Let’s start with BIG ideas. As Legas Delaney penned so beautifully in Hopkins’s script: “What is this about big? You know, seeing the big picture, having the big idea, clinching the big deal. Nobody wants to clinch the little deal. Who wants to do that? You’d be a little-deal clincher, a small shot.”
What marketer wants to be credited with having small ideas? Small ideas certainly won’t cut through the clutter of messages that we’re bombarded with each day. Small ideas won’t stand out in a world where we are overwhelmed with the over-choice of ‘me too’ products and services. Small ideas won’t engage consumers when they have instant control over what they see and read with a cursory finger swipe or keystroke.
So what is a BIG idea? Well, a successful BIG idea isn’t defined by the mere sum of its parts. From a communications point of view, simply stacking one tactic on top of another does not a BIG idea make. There’s an inherent danger when resorting to a tick box, cookie cutter approach to building a communications plan. All marketers need to remember the difference between a set of preordained tactics and an insight-driven coherent strategy with resulting actions.

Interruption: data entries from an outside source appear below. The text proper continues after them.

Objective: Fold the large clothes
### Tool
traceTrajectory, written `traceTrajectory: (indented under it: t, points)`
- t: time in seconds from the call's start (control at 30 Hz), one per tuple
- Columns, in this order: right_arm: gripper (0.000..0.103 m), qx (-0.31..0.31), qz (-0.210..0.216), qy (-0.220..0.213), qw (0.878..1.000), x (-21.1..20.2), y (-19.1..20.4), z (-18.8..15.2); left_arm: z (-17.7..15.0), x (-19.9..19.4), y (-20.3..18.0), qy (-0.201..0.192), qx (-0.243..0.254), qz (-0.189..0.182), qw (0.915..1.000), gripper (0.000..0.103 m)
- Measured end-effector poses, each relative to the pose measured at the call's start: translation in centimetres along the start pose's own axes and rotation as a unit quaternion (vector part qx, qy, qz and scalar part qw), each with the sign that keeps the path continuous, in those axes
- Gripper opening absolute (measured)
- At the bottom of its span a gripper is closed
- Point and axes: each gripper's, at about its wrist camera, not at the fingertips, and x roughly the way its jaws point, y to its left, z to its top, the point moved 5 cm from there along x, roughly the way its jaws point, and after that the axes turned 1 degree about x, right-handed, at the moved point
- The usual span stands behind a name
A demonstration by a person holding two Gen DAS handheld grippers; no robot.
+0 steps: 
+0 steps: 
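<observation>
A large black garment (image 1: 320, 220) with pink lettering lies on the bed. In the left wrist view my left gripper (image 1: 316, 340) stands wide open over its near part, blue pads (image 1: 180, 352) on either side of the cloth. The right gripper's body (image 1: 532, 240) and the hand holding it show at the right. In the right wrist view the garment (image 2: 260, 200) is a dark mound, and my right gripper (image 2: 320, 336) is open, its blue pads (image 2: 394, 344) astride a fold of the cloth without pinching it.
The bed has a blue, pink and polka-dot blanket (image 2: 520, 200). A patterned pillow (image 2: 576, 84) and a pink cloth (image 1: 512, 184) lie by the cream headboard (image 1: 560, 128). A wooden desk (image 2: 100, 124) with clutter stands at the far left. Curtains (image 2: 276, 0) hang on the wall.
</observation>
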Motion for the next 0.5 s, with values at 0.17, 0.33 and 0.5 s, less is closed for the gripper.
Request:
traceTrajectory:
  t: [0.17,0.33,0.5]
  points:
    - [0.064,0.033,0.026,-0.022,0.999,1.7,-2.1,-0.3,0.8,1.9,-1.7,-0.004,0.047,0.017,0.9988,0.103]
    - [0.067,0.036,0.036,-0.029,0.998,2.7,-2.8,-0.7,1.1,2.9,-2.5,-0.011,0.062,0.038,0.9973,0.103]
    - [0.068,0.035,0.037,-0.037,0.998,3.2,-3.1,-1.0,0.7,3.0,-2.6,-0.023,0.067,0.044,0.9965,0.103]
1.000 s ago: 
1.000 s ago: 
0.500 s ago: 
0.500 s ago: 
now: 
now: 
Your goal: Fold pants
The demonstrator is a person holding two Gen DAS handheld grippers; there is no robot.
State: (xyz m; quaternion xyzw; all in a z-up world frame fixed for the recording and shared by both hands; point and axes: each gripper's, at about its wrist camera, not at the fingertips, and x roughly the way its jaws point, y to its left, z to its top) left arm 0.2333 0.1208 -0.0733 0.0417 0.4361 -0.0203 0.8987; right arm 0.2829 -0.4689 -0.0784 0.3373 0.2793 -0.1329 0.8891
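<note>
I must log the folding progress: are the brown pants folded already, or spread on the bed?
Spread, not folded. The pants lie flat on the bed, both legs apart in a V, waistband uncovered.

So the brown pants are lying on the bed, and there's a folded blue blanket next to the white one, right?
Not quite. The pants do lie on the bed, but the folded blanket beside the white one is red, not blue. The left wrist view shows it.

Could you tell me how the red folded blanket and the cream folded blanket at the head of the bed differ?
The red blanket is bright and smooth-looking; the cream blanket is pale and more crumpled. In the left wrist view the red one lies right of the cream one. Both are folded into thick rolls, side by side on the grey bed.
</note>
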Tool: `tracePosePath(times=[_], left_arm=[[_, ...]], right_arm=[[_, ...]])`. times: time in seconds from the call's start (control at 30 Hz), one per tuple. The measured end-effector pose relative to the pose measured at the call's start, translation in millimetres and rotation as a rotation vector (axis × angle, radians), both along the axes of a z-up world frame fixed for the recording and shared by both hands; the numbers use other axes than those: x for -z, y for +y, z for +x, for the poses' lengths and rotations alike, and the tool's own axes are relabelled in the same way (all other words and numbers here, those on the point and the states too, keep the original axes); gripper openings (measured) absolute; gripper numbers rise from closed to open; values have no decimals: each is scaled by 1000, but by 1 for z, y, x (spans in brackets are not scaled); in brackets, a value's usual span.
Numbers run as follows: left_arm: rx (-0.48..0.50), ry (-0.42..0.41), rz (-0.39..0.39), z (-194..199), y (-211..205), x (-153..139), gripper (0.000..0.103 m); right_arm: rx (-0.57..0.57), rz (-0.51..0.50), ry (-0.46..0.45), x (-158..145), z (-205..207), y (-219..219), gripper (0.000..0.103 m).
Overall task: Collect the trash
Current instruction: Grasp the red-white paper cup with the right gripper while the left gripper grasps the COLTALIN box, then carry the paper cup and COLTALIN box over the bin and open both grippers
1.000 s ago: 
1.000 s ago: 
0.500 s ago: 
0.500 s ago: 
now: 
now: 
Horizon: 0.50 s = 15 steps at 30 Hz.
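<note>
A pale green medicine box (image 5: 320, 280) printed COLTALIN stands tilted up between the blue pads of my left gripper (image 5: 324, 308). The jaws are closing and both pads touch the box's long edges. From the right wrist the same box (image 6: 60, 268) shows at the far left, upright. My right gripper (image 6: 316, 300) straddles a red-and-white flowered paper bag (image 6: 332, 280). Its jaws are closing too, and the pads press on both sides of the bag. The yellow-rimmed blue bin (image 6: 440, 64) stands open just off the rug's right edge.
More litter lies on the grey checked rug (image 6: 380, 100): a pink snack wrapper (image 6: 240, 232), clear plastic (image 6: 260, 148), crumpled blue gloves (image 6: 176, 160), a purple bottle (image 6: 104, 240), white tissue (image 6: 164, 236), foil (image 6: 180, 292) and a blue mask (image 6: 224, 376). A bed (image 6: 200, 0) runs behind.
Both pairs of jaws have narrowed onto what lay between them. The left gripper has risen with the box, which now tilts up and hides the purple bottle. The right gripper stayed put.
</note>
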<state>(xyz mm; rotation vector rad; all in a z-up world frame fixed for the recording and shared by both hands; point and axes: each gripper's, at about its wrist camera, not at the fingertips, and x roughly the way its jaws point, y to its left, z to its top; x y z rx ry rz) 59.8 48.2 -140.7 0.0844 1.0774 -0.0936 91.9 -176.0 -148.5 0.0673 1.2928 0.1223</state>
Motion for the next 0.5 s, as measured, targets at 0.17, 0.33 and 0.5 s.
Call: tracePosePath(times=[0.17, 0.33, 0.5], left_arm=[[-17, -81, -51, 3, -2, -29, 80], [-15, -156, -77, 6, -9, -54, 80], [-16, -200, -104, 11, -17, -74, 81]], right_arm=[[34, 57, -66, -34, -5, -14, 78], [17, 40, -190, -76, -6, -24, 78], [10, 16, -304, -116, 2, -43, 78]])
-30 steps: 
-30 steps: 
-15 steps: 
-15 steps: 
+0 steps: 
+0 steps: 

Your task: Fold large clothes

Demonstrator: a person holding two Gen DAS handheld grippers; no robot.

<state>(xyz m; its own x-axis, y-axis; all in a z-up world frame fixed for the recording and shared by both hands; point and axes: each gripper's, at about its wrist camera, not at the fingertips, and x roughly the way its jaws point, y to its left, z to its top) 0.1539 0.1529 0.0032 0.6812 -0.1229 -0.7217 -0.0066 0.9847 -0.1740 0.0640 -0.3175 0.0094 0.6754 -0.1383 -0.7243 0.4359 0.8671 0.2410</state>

That said, a BIG idea can come from humble beginnings – a simple insight. In fact, making something simple – rather than simplistic – is at the heart of all successful BIG ideas. BIG ideas help us make sense of lots of confusing experiences and seemingly isolated facts and events. They allow us to see what could be an overwhelming group of unconnected things with greater clarity. They’re not just a vague notion, or another piece of information. They act more like a lens that brings into focus the bigger picture, rather than just showing yet another detail.
Audacious group was recently engaged by a global and truly iconic consumer brand. At the briefing we discussed the rather expected desire to create a BIG idea that would ‘drive brand reappraisal and build social relevance’. But we were asked to deliver our thinking in a rather unexpected, or should I say ‘old school’, way – a television campaign.
We found this to be an enlightened approach. It forced us not to confuse the wonderful proliferation of ways to engage with our audiences, with the primary objective of maniacally focusing our attentions on the potency of the BIG idea. Our client’s rather quaint request that we deliver the initial BIG idea in the format of old media TV, now seemed very progressive. Of course we would blow out our thinking to effectively engage with consumer in all the strategically appropriate areas. But only after we had proved the BIG idea, in it’s purest form, through TV.